Part J: Integration with Prior Chapters ⭐⭐⭐⭐
J.1. Return to the replication crisis case study from Chapter 1 and the quantitative model from Chapter 13 (Case Study 1). That model assumed:
- 10% of tested hypotheses are true
- Power = 80% for each test
- $\alpha = 0.05$
(a) Recompute the false discovery rate if power is only 50% (more realistic for many fields). How does this change the proportion of significant findings that are false?
(b) Now add publication bias: assume only 10% of null results are published. What is the apparent false discovery rate in the published literature?
(c) How do these calculations connect to the replication crisis finding that only 36% of psychology studies replicated?
J.2. The following table shows real data from the Open Science Collaboration's replication project:
| Measure | Original Studies | Replications |
|---|---|---|
| Mean effect size ($r$) | 0.403 | 0.197 |
| Significant results | 97% | 36% |
| Mean sample size | 79 | 218 |
(a) The original studies had larger effect sizes but smaller samples. Explain why underpowered studies combined with publication bias lead to inflated effect sizes.
(b) The replications had nearly 3x the sample size. If the original effect sizes were accurate, what power should the replications have had?
(c) The fact that only 36% of replications were significant suggests the original effect sizes were inflated. Is this consistent with the winner's curse phenomenon? Explain.
J.3. (Capstone Integration) Choose one of the four anchor examples (Alex, Maya, James, or Sam) and write a complete statistical report that includes:
- The research question and study design (connecting to Ch.4)
- Descriptive statistics and visualizations (connecting to Ch.5-6)
- The hypothesis test with full five-step procedure (connecting to Ch.13-16)
- Effect size calculation and interpretation (this chapter)
- Power analysis and sample size evaluation (this chapter)
- A confidence interval interpretation (connecting to Ch.12)
- A discussion of limitations (connecting to Ch.4 and this chapter)
- Recommendations for future research (connecting to this chapter)
This report should be 2-3 pages and suitable for a non-technical audience.
Part K: Progressive Project ⭐⭐⭐
K.1. Return to your Data Detective Portfolio and the hypothesis test you conducted in the Chapter 16 component.
(a) Calculate the effect size (Cohen's d or Cohen's h, depending on your test) for your two-group comparison.
(b) Classify the effect as small, medium, or large using Cohen's benchmarks.
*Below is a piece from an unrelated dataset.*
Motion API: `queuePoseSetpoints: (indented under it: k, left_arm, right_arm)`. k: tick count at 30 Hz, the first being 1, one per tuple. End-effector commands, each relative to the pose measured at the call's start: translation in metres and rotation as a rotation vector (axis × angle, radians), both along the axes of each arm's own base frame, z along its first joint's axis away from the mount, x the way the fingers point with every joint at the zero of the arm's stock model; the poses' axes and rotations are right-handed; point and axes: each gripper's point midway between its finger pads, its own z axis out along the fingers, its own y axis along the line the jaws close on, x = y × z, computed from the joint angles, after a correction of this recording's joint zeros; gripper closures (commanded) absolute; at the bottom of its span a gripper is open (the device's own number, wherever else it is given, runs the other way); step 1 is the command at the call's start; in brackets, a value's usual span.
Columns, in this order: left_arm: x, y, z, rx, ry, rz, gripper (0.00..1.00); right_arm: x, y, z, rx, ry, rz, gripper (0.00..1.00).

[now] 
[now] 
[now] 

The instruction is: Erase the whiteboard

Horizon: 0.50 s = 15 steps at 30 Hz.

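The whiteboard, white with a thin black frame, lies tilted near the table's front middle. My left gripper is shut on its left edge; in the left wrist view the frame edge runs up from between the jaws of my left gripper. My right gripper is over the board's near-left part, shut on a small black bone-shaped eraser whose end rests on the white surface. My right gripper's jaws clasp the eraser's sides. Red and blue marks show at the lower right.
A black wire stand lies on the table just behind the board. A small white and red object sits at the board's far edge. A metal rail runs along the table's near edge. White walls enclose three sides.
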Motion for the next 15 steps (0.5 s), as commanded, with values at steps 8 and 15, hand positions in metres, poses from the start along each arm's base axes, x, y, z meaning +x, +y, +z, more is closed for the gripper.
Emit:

Then discuss whether this classification makes sense in the context of your specific dataset and research question.
(c) Calculate $r^2$ — what proportion of variance does the group variable explain?
(d) Conduct a power analysis: - What was the achieved power of your test? - If the power was below 80%, how many observations would you need for adequate power? - Create a power curve for your specific effect size.
(e) Write a paragraph interpreting your results that includes: the point estimate, the 95% CI, the effect size, the p-value, and the achieved power. Model it on the reporting template from Section 17.11.
(f) Reflect: Is your result statistically significant? Is it practically significant? Are these answers the same or different?